İlim bulunan yerde Müslümanlık vardır
07/05/2025 Çarşamba Köşe yazarı H.Y
Ecdâdımız, her zaman toplanırlar, ilmihâl kitaplarını
okurlar, dinlerini öğrenirlerdi. Ancak, böyle Müslüman kaldılar. İslâmiyetin
zevkini aldılar.
Resûlullah “sallallahü aleyhi ve
sellem” efendimiz buyurdu ki: (İlim bulunan yerde Müslümanlık vardır.
İlim bulunmayan yerde Müslümanlık kalmaz.) Ölmemek için, yemek, içmek
lâzım olduğu gibi, kâfirlere aldanmamak, dinden çıkmamak için de, dînini,
îmânını öğrenmek lâzımdır. Ecdâdımız, her zaman toplanırlar, ilmihâl
kitaplarını okurlar, dinlerini öğrenirlerdi. Ancak, böyle Müslüman kaldılar. İslâmiyetin
zevkini aldılar. Bu saâdet ışığını bizlere, doğru olarak ulaştırabildiler...
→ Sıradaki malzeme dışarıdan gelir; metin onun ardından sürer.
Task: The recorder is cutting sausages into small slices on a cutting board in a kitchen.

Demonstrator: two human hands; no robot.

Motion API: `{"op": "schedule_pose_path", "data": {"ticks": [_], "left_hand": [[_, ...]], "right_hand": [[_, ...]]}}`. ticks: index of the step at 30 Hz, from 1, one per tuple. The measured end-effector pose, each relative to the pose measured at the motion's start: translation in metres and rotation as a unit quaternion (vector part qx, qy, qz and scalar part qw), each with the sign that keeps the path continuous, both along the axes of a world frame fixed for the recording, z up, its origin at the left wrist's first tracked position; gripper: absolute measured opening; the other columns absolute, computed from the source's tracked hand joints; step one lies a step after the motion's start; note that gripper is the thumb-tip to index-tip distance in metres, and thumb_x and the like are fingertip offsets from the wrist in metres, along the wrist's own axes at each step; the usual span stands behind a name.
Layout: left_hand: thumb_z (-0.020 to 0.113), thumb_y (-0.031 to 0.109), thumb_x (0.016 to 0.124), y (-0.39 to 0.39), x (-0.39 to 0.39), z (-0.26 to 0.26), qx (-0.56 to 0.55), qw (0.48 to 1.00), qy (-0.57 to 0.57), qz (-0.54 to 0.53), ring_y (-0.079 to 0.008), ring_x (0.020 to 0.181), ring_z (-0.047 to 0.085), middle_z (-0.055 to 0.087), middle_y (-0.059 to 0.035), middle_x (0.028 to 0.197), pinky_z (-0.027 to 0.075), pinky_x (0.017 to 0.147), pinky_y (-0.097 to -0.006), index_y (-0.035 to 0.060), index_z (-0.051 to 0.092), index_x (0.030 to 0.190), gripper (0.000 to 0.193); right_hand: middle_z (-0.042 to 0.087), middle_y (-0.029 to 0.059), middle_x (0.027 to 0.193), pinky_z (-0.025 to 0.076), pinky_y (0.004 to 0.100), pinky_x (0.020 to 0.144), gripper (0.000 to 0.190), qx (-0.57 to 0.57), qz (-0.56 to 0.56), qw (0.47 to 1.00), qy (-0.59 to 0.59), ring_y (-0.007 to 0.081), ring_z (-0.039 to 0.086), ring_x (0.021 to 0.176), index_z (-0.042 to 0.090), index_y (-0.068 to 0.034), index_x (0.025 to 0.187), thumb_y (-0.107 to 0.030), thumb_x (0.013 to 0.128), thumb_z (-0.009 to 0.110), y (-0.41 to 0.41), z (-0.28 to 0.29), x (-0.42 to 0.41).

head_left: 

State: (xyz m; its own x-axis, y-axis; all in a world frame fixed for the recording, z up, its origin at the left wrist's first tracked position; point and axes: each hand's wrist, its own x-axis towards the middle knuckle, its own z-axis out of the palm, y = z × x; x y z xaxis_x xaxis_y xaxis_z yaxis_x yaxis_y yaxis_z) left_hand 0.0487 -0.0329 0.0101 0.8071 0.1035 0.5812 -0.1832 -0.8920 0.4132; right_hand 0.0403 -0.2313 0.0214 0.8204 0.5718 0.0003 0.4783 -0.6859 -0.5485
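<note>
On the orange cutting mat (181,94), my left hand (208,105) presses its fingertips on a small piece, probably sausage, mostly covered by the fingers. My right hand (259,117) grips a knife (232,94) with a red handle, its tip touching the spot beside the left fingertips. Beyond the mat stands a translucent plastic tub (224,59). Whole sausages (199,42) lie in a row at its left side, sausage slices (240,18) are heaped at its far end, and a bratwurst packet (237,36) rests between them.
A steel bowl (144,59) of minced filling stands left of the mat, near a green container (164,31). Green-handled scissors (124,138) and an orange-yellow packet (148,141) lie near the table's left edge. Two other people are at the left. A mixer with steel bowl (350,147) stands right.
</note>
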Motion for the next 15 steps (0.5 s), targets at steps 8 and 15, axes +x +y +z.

Bizim de Müslüman kalmamız,
yavrularımızı içimizdeki ve dışımızdaki kâfirlere kaptırmamamız için, birinci
ve en lüzûmlu çâre, her şeyden önce Ehl-i sünnet âlimlerinin hazırladığı
ilmihâl kitaplarını okumak ve öğrenmektir. Çocuğunun Müslüman olmasını isteyen
ana-baba, çocuğuna Kur’ân-ı kerîmi öğretmelidir. Fırsat elde iken okuyalım,
öğrenelim ve çocuklarımıza, sözümüzü dinleyenlere öğretelim!
Küfürden kurtulmak için birinci
sebep, İslâmiyeti öğrenmek ve öğretmektır. Zâten, Ehl-i sünnet itikâdını ve
farzları, haramları öğrenmek, kadın erkek, herkese farzdır. Birinci vazîfedir.
Bugün, bunları öğrenmek, çok kolaydır. Çünkü, doğru olan din kitabı yazmak ve
neşretmek serbesttir. Müslümanlara bu hürriyyeti veren devlete, her Müslümanın
yardım etmesi lâzımdır. Ehl-i sünnet itikâdını ve ilm-i hâlini öğrenmeyen ve
çocuklarına öğretmeyenler, Müslümanlıktan ayrılmak, küfür felâketine düşmek
tehlikesindedir. Böyle kimselerin duaları zâten kabûl olmaz ki, küfürden
korunabilsinler.
Kur’ân-ı kerimde buyuruldu ki:
(Bilmediklerinizi, zikir
sahiplerinden sorunuz!) buyuruldu.
Zikir, ilim demektir. Bu âyet-i kerîme, bilmeyenlerin, âlimleri bulup onlardan
sorup, öğrenmelerini emretmektedir. [Enbiyâ,7]
(Allahü teâlâdan ancak ilim
sâhipleri korkar) [Fâtır,27]
(Hülâsa) fetvâ kitâbının sahibi Tâhir Buhârî “rahimehullahü
teâlâ” diyor ki:
(Fıkıh kitâbı okumak, geceleri
namaz kılmaktan daha sevaptır.) Çünkü,
farzları, haramları, [âlimlerden veya yazmış oldukları] kitaplardan öğrenmek
farzdır. Kendisi yapmak ve başkalarına öğretmek için fıkıh kitapları okumak,
tesbîh namazı kılmaktan daha sevaptır.
İslâm bilgileri, ancak üstâddan
ve kitaptan öğrenilir. İslâm kitaplarına ve rehbere lüzûm yoktur diyenler,
yalancıdır, zındıktır. Müslümanları aldatmakta, felâkete sürüklemektedir. Din
kitaplarindaki bilgiler, Kur’ân-ı kerîmden ve hadîs-i şerîflerden
çıkarılmıştır.
Allahü teâlâ, Resûlünü, Kur’ân-ı
kerîmi teblîğ etmek, öğretmek için gönderdi. Eshâb-i kirâm,
Kur’ân-ı kerîmdeki bilgileri Resûlullahtan öğrendiler. Din âlimleri de,
Eshâb-i kirâmdan öğrendiler. Bütün Müslümanlar da, din âlimlerinden ve bunların
kitaplarından öğrendiler.
Hadîs-i şerifte buyuruldu
ki: (İlm hazînedir. Anahtarı, sorup öğrenmektir.)